Ultimately whether or not you share your password with someone else is up to you. It all comes down to trust. How much do you trust another person? And trust is more complicated than whether or not someone will use your password to be intentionally harmful. Trust is also accountability. What are you going to do if you let someone use your password and they get phished or install a virus on your computer thinking it was a game? Also consider that a 2008 study found that most people use the same one or two passwords everywhere online. That means that while you might have only meant to share one password, but actually just shared half of your passwords, or maybe even more.

Monday, July 12, 2010

Enforce Security Practices by Disrupting Work Flow

Convincing some people to practice good security in their daily life can be a challenging task. If someone chooses to be careless with their personal computer it may be frustrating, but there really isn't anything you can do to force them to practice good security. At least not in any ethical way. But what happens when you are a system administrator for a small company and the employees there don't seem to care about following the company policies for security?
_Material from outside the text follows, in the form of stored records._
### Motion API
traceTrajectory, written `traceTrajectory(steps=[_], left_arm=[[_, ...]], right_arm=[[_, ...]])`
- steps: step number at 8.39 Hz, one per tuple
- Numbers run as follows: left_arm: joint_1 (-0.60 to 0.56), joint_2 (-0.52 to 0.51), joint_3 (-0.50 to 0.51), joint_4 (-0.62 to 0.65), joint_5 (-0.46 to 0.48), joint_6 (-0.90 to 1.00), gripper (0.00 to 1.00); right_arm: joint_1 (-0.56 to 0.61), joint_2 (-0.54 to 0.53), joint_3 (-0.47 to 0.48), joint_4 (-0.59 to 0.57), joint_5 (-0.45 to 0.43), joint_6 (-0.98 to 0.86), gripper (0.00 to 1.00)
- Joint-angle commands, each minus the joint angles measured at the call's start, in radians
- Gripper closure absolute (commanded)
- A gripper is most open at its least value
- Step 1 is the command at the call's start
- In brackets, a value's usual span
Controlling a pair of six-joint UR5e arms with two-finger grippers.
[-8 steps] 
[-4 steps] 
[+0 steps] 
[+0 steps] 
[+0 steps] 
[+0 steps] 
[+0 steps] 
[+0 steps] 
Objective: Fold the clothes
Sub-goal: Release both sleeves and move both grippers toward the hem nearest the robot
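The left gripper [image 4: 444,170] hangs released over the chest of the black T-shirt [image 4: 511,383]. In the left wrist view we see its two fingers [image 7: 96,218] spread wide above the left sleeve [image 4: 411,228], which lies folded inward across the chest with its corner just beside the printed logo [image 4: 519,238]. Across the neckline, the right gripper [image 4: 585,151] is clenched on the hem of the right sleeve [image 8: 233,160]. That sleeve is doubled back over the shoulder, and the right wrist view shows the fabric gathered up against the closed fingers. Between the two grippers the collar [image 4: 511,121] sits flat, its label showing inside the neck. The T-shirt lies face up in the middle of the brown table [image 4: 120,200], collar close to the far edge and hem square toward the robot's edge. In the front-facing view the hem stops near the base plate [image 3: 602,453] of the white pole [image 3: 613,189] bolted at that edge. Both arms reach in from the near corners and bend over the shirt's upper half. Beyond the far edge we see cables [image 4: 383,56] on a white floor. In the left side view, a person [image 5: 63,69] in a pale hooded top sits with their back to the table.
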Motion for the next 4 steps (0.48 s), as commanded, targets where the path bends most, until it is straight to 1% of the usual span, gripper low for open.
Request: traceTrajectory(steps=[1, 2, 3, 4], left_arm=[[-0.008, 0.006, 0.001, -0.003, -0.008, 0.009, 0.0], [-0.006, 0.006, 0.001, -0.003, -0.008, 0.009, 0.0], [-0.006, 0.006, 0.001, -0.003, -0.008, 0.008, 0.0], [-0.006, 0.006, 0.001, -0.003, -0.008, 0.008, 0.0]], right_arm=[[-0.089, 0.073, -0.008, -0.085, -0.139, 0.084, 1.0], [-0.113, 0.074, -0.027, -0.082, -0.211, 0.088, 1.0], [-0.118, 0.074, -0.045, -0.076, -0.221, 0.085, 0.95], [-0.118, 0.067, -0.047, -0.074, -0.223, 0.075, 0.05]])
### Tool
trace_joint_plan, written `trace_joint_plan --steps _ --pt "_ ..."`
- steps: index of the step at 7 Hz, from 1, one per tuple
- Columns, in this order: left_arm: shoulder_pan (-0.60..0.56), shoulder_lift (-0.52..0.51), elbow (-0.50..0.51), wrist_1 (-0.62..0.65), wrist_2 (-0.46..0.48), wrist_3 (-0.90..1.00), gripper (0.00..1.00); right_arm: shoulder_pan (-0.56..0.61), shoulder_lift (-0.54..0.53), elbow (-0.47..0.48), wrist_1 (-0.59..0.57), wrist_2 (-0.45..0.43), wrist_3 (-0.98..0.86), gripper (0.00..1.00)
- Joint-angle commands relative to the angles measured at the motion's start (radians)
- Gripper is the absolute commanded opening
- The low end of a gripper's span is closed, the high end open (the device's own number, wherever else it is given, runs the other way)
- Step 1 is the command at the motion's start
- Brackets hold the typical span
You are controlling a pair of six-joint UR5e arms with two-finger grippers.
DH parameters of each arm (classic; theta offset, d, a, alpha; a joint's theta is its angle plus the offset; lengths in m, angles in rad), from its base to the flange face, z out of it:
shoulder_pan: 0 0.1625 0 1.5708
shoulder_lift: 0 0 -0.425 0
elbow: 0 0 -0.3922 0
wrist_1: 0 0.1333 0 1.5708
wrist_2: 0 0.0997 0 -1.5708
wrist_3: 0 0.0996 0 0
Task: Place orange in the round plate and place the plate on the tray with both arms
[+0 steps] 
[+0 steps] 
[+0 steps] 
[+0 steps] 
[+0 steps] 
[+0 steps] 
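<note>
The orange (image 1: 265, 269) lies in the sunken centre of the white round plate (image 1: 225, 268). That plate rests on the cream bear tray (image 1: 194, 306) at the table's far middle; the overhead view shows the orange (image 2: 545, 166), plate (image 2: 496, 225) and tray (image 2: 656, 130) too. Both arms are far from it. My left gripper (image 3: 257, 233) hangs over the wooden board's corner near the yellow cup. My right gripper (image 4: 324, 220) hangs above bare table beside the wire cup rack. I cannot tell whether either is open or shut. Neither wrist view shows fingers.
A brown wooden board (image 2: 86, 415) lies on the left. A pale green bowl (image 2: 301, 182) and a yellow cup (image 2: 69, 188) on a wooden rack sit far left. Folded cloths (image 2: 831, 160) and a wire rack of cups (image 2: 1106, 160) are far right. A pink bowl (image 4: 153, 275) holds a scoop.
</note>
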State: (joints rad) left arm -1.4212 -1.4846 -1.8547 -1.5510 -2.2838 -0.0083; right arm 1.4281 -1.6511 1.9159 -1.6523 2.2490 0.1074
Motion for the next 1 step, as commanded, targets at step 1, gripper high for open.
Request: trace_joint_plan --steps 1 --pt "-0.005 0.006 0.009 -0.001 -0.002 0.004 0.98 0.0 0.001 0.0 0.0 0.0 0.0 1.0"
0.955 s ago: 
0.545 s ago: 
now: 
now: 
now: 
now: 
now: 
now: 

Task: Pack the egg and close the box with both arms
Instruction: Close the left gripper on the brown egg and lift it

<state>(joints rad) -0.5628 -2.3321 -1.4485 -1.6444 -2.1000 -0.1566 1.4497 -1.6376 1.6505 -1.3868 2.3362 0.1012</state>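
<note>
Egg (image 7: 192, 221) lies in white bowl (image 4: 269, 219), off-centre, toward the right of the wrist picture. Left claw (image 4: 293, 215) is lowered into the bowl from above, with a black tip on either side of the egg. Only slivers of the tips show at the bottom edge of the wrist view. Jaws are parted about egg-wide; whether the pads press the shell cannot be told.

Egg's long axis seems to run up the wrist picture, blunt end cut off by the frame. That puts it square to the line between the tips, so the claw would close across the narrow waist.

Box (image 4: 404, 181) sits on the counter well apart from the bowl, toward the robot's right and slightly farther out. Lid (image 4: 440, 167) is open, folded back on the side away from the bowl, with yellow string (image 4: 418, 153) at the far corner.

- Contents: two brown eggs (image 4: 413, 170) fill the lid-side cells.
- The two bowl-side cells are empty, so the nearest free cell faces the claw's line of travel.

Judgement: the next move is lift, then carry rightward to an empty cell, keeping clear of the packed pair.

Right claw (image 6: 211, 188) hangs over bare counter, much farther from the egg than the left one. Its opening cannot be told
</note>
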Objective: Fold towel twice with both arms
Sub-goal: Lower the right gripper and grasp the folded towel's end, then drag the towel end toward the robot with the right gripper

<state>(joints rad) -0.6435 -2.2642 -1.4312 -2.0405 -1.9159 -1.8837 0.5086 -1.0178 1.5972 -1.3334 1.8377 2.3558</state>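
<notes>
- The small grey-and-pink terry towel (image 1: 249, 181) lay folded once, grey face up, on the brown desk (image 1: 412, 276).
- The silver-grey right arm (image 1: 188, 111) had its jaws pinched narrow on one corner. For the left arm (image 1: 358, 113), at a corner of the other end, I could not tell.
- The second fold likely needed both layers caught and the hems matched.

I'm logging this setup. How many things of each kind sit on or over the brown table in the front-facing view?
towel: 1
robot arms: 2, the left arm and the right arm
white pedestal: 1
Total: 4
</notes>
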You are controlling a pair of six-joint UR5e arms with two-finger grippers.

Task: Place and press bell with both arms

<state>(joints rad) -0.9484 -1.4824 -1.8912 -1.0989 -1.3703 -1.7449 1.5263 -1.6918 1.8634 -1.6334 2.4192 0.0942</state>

I know a system administrator who had a creative solution to this problem. In an office that had a lot of clients and visitors coming in and out frequently, it was important for employees to lock their workstations when they would walk away from them. Some of the employees, however, failed to view this as a priority either because it slowed their work flow on returning or they simply didn't care. So the tactic the sysadmin would take was to punish the employee in a relatively harmless way so that through the magic of operant conditioning they would learn to lock their workstation.

The punishment the sysadmin chose was one that would disrupt their work flow and cause inconvenience rather than harm. The key was to ensure that the inconvenience for not locking a workstation is greater than the inconvenience incurred by locking it. So what did he do? When the employee left their computer unlocked, the sysadmin would create a new text file on the user's desktop and name it something like "I will lock my screen.txt". Then he would copy the file around 400 times so when the user would return their desktop would be covered in copies of this file. Since a lot of users save files to their desktop and launch programs using shortcuts that are stored there, this caused them consternation when trying to open new files and programs. Was it annoying? Yes. Was it harmful? No. Was it a little bit childish? Possibly. But did it change the behavior of the employees? You bet it did.